## Try it
Quote all of the data exactly as given. Skip every picture it contains.

## Source material
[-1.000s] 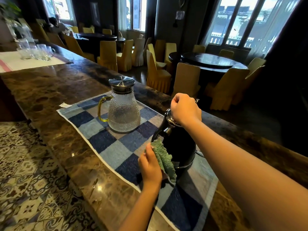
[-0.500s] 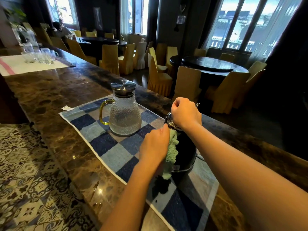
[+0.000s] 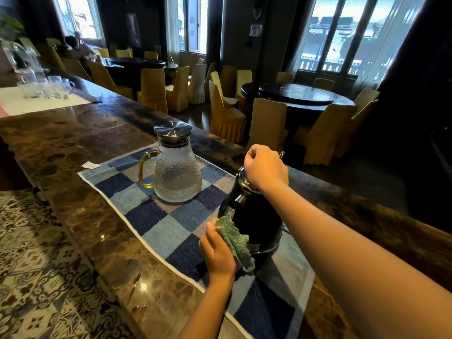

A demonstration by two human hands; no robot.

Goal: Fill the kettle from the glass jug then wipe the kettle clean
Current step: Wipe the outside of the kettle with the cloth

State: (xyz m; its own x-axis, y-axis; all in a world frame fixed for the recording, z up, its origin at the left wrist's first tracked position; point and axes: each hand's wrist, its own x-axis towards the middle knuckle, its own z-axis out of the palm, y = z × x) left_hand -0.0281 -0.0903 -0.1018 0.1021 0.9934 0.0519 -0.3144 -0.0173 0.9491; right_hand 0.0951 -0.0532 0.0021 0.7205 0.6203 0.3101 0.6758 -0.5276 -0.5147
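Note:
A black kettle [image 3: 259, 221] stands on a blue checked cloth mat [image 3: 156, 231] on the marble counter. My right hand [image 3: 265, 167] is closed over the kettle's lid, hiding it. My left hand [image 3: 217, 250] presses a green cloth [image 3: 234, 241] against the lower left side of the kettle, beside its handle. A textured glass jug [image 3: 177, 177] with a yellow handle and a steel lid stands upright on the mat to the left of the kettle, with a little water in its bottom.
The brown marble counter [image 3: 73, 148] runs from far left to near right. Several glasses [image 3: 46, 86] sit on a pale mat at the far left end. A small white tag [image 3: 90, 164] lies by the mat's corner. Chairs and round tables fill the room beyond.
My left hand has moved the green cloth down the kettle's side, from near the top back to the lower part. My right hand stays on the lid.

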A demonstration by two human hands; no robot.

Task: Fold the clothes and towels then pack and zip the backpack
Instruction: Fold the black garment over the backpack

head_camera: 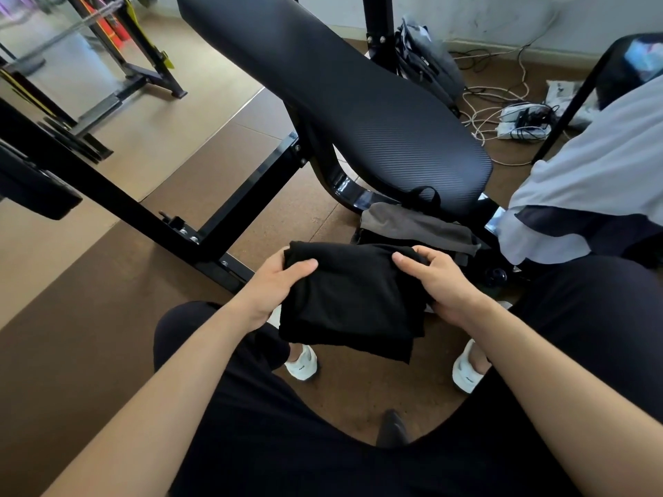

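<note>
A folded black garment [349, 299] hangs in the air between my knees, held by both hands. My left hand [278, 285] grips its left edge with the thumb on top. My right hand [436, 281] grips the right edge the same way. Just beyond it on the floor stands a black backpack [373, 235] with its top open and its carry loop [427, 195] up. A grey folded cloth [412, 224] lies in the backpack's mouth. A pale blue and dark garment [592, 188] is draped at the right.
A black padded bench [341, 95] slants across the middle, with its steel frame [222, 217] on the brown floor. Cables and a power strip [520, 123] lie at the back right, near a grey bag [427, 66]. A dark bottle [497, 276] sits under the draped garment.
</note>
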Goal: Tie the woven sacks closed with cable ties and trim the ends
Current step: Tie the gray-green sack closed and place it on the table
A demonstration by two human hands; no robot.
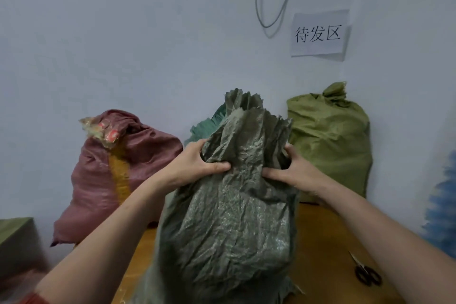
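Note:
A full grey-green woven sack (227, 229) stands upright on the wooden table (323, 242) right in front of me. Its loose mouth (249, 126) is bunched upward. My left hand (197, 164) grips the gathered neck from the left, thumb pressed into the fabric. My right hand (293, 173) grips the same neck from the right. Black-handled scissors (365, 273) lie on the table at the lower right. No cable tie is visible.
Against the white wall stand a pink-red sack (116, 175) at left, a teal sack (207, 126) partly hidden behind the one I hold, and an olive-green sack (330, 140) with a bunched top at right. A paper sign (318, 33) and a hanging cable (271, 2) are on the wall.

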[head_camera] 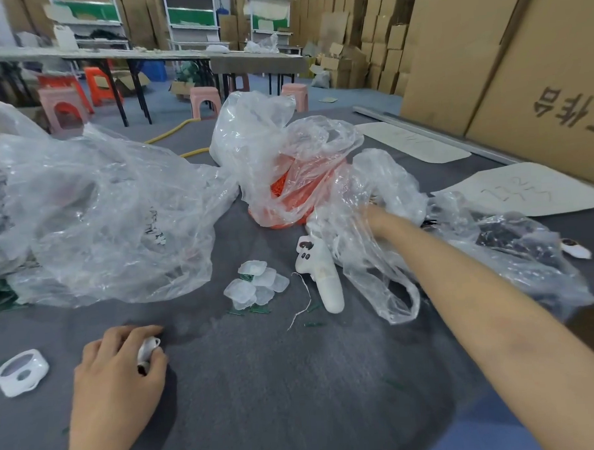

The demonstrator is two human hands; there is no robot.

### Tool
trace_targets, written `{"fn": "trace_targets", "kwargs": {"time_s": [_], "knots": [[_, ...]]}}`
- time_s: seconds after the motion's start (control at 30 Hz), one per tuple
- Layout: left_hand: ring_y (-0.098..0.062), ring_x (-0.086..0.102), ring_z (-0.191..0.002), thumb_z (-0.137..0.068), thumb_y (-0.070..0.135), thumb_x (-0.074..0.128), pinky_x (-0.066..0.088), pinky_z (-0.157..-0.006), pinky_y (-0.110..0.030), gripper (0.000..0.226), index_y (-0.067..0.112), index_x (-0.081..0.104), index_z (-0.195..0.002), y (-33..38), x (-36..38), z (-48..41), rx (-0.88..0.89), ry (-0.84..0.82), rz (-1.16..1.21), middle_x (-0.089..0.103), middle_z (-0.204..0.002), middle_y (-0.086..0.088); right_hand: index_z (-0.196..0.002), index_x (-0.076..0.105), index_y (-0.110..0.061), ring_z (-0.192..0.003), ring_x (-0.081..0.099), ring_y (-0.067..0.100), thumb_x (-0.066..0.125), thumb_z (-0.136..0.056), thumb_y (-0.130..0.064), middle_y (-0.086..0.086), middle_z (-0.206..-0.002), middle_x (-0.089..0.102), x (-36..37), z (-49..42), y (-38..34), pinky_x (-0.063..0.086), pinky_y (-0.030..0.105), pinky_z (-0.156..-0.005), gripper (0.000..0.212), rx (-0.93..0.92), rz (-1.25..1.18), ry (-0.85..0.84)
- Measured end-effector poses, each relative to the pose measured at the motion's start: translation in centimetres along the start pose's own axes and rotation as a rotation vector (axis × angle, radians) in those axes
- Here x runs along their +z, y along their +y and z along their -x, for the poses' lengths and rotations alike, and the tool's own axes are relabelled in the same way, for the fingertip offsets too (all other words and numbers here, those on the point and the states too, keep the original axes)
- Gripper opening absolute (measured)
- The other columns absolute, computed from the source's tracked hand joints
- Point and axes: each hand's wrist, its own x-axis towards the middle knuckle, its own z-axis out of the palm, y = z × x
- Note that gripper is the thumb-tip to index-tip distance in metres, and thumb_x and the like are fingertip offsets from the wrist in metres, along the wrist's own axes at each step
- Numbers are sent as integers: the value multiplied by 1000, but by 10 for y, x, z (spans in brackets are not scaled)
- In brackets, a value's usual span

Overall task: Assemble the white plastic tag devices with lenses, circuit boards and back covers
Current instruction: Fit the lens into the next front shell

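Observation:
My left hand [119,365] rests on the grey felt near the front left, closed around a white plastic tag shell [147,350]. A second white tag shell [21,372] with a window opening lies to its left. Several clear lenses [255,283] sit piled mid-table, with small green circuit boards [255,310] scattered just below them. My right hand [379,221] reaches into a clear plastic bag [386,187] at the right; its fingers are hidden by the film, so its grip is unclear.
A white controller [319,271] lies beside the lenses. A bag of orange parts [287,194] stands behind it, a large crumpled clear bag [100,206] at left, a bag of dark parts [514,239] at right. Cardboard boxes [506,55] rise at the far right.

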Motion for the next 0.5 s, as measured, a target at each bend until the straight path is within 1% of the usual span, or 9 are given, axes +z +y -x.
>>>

## Answer
[-1.000s] 
[-0.500s] 
[+0.000s] 

A demonstration by two human hands; no robot.

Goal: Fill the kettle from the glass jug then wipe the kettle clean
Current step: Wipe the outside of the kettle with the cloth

State: (xyz m; its own x-axis, y-axis; all in a world frame fixed for the recording, z up, its origin at the left wrist's first tracked position; point and axes: each hand's wrist, its own x-axis towards the middle knuckle, its own z-axis out of the palm, y = z × x) left_hand -0.0281 -0.0903 -0.1018 0.1021 0.9934 0.0519 -0.3144 -0.0173 0.9491; right_hand 0.0951 -0.0532 0.0021 0.7205 0.6203 0.3101 0.6758 -0.5276 -0.5147
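Note:
A black kettle [image 3: 259, 221] stands on a blue checked cloth mat [image 3: 156, 231] on the marble counter. My right hand [image 3: 265, 167] is closed over the kettle's lid, hiding it. My left hand [image 3: 217, 250] presses a green cloth [image 3: 234, 241] against the lower left side of the kettle, beside its handle. A textured glass jug [image 3: 177, 177] with a yellow handle and a steel lid stands upright on the mat to the left of the kettle, with a little water in its bottom.
The brown marble counter [image 3: 73, 148] runs from far left to near right. Several glasses [image 3: 46, 86] sit on a pale mat at the far left end. A small white tag [image 3: 90, 164] lies by the mat's corner. Chairs and round tables fill the room beyond.
My left hand has moved the green cloth down the kettle's side, from near the top back to the lower part. My right hand stays on the lid.
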
A demonstration by two human hands; no robot.

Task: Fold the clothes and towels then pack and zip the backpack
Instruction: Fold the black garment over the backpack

head_camera: 

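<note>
A folded black garment [349, 299] hangs in the air between my knees, held by both hands. My left hand [278, 285] grips its left edge with the thumb on top. My right hand [436, 281] grips the right edge the same way. Just beyond it on the floor stands a black backpack [373, 235] with its top open and its carry loop [427, 195] up. A grey folded cloth [412, 224] lies in the backpack's mouth. A pale blue and dark garment [592, 188] is draped at the right.
A black padded bench [341, 95] slants across the middle, with its steel frame [222, 217] on the brown floor. Cables and a power strip [520, 123] lie at the back right, near a grey bag [427, 66]. A dark bottle [497, 276] sits under the draped garment.
</note>
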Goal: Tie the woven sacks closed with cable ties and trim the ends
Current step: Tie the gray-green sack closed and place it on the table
A demonstration by two human hands; no robot.
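Note:
A full grey-green woven sack (227, 229) stands upright on the wooden table (323, 242) right in front of me. Its loose mouth (249, 126) is bunched upward. My left hand (197, 164) grips the gathered neck from the left, thumb pressed into the fabric. My right hand (293, 173) grips the same neck from the right. Black-handled scissors (365, 273) lie on the table at the lower right. No cable tie is visible.
Against the white wall stand a pink-red sack (116, 175) at left, a teal sack (207, 126) partly hidden behind the one I hold, and an olive-green sack (330, 140) with a bunched top at right. A paper sign (318, 33) and a hanging cable (271, 2) are on the wall.
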
[head_camera] 

The demonstrator is two human hands; there is no robot.

### Tool
trace_targets, written `{"fn": "trace_targets", "kwargs": {"time_s": [_], "knots": [[_, ...]]}}`
- time_s: seconds after the motion's start (control at 30 Hz), one per tuple
- Layout: left_hand: ring_y (-0.098..0.062), ring_x (-0.086..0.102), ring_z (-0.191..0.002), thumb_z (-0.137..0.068), thumb_y (-0.070..0.135), thumb_x (-0.074..0.128), pinky_x (-0.066..0.088), pinky_z (-0.157..-0.006), pinky_y (-0.110..0.030), gripper (0.000..0.226), index_y (-0.067..0.112), index_x (-0.081..0.104), index_z (-0.195..0.002), y (-33..38), x (-36..38), z (-48..41), rx (-0.88..0.89), ry (-0.84..0.82), rz (-1.16..1.21), middle_x (-0.089..0.103), middle_z (-0.204..0.002), middle_y (-0.086..0.088); right_hand: index_z (-0.196..0.002), index_x (-0.076..0.105), index_y (-0.110..0.061), ring_z (-0.192..0.003), ring_x (-0.081..0.099), ring_y (-0.067..0.100), thumb_x (-0.066..0.125), thumb_z (-0.136..0.056), thumb_y (-0.130..0.064), middle_y (-0.086..0.086), middle_z (-0.206..-0.002), middle_x (-0.089..0.102), x (-36..37), z (-49..42), y (-38..34), pinky_x (-0.063..0.086), pinky_y (-0.030..0.105), pinky_z (-0.156..-0.005), gripper (0.000..0.212), rx (-0.93..0.92), rz (-1.25..1.18), ry (-0.85..0.84)
- Measured end-effector poses, each relative to the pose measured at the motion's start: translation in centimetres along the start pose's own axes and rotation as a rotation vector (axis × angle, radians) in those axes
- Here x runs along their +z, y along their +y and z along their -x, for the poses' lengths and rotations alike, and the tool's own axes are relabelled in the same way, for the fingertip offsets too (all other words and numbers here, those on the point and the states too, keep the original axes)
- Gripper opening absolute (measured)
- The other columns absolute, computed from the source's tracked hand joints
- Point and axes: each hand's wrist, its own x-axis towards the middle knuckle, its own z-axis out of the palm, y = z × x
- Note that gripper is the thumb-tip to index-tip distance in metres, and thumb_x and the like are fingertip offsets from the wrist in metres, along the wrist's own axes at each step
- Numbers are sent as integers: the value multiplied by 1000, but by 10 for y, x, z (spans in brackets are not scaled)
- In brackets, a value's usual span

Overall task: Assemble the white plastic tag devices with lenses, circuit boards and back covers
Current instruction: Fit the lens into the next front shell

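Observation:
My left hand [119,365] rests on the grey felt near the front left, closed around a white plastic tag shell [147,350]. A second white tag shell [21,372] with a window opening lies to its left. Several clear lenses [255,283] sit piled mid-table, with small green circuit boards [255,310] scattered just below them. My right hand [379,221] reaches into a clear plastic bag [386,187] at the right; its fingers are hidden by the film, so its grip is unclear.
A white controller [319,271] lies beside the lenses. A bag of orange parts [287,194] stands behind it, a large crumpled clear bag [100,206] at left, a bag of dark parts [514,239] at right. Cardboard boxes [506,55] rise at the far right.
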
Motion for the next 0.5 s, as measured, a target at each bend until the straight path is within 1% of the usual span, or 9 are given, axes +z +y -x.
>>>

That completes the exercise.